“Shine bright like a diamond!!!!” said an early post on the “Miss Albinism Zimbabwe” Facebook page, a nod to Rihanna. Another message, “Beauty beyond the skin!!! Come and witness beauty of albinism, see you there!!!!”
Last Friday night, 15 women had planned to compete in the beauty pageant. But with protesters calling for an end to the 37-year-old rule of President Robert Mugabe, the show just couldn’t go on.
“We did it for safety of these girls,” says Memory Munyoro, a project coordinator at Zimbabwe Albino Association who helped coordinate the pageant. “If anything happens to them that means we’ll be responsible as an organization.”
The first pageant for people with albinism was reportedly held in Kenya last year.
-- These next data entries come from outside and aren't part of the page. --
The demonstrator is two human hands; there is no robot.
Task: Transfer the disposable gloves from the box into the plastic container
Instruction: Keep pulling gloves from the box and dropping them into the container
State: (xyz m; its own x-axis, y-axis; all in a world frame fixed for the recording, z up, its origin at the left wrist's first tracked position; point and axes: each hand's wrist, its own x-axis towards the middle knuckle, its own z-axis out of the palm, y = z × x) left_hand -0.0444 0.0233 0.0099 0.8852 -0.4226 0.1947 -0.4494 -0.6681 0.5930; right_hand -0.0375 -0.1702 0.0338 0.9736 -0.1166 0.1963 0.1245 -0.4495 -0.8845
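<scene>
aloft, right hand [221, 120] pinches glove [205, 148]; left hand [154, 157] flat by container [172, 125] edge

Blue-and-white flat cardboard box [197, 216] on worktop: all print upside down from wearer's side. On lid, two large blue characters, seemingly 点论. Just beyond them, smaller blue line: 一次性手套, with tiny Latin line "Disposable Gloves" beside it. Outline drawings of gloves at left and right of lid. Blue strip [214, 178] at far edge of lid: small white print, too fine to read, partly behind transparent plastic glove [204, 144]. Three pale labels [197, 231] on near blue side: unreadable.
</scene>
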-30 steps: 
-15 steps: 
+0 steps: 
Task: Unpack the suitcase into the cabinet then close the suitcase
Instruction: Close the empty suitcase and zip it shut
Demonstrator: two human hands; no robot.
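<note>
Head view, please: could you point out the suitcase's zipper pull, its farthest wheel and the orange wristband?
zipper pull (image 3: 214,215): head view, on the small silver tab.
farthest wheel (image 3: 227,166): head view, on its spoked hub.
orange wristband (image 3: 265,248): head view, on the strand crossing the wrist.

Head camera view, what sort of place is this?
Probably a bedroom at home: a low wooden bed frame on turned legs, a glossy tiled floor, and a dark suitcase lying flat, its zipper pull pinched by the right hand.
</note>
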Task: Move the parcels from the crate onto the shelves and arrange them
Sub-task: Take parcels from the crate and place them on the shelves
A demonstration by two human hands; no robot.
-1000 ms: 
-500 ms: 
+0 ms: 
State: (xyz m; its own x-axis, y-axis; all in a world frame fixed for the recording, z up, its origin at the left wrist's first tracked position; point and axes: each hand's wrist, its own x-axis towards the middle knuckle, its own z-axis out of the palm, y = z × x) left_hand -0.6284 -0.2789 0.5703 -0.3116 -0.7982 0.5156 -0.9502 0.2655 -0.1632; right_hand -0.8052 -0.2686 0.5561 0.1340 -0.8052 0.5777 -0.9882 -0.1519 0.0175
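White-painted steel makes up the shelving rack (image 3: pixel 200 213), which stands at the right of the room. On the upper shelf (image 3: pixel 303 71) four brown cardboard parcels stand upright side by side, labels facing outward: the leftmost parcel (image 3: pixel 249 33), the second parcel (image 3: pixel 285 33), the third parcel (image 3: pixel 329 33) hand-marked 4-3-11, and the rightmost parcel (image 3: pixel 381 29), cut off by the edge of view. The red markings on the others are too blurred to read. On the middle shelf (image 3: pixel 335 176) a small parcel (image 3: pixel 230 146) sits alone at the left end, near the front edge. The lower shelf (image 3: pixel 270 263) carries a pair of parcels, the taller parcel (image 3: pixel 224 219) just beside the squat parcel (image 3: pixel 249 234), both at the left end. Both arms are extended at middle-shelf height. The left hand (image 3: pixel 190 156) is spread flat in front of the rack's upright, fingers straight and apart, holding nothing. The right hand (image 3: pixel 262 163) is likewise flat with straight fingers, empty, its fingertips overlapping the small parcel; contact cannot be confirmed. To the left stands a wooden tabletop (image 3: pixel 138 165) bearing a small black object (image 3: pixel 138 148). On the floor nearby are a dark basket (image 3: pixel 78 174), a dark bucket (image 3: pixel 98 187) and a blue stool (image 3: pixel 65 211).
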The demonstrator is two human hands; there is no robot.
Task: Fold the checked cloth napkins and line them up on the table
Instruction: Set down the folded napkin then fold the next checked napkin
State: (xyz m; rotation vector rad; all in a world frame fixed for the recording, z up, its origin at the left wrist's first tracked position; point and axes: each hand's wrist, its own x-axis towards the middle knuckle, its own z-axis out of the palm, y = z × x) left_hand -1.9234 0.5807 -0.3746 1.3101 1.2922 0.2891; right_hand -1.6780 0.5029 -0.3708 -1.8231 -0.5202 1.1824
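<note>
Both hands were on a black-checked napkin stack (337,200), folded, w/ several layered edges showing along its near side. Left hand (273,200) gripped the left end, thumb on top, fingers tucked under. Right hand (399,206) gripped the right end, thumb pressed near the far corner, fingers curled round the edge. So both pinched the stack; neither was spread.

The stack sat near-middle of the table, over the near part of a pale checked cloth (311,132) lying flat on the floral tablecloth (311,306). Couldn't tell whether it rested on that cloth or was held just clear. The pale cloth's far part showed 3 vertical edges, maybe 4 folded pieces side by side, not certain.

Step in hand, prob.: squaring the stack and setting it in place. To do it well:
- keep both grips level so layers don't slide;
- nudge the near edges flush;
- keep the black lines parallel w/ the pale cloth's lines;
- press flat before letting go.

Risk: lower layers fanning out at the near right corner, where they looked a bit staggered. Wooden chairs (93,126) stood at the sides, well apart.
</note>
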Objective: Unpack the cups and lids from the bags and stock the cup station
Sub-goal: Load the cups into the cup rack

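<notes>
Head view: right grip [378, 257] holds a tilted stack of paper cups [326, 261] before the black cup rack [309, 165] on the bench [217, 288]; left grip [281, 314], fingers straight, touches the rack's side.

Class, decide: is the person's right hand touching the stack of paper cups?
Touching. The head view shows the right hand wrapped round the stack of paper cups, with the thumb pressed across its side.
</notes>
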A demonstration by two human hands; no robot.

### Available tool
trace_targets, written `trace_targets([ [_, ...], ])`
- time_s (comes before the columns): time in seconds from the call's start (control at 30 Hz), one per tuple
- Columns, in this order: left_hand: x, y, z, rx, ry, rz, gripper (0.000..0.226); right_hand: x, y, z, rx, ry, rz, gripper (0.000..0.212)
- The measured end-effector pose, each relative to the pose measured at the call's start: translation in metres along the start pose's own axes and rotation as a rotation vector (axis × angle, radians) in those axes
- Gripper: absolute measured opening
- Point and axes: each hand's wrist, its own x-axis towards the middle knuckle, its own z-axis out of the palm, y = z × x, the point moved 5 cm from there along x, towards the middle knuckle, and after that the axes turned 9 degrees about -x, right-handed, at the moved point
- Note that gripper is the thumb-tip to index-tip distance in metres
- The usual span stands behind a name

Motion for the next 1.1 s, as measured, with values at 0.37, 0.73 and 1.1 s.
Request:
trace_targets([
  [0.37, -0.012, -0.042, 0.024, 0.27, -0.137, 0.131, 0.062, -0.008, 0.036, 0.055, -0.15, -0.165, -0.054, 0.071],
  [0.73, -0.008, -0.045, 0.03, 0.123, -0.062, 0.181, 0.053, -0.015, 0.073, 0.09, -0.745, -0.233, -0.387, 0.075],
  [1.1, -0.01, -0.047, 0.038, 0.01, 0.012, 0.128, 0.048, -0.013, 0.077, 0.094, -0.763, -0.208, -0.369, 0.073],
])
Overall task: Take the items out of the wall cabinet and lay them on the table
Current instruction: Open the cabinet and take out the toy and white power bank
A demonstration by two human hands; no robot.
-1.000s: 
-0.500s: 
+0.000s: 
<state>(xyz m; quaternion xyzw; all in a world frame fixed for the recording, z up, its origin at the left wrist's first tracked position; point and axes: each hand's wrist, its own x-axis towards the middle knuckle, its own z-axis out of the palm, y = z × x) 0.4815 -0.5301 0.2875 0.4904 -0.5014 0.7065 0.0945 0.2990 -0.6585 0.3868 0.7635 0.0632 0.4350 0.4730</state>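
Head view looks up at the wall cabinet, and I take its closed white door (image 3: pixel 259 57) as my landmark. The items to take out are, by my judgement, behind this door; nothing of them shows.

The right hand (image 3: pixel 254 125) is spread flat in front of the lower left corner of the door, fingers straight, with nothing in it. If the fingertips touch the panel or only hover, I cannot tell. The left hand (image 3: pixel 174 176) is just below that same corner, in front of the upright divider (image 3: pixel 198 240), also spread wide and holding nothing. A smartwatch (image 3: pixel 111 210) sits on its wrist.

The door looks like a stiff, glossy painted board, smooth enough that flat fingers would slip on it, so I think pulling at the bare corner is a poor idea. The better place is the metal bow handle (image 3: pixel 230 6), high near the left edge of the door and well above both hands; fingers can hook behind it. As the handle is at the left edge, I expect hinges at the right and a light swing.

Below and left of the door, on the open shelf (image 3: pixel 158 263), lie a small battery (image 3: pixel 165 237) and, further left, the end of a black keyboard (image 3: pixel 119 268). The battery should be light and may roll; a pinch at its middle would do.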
The Zimbabwe pageant was the brainchild of Brenda Mudzimu, a nursing student who first understood she had albinism at age 10. Albinism is inherited from both parents through a gene that inhibits the production of melanin, leaving people with no pigment in their hair, skin and eyes.
Mudzimu says the pageant is meant “to bring awareness, to instill confidence” in girls with the genetic condition.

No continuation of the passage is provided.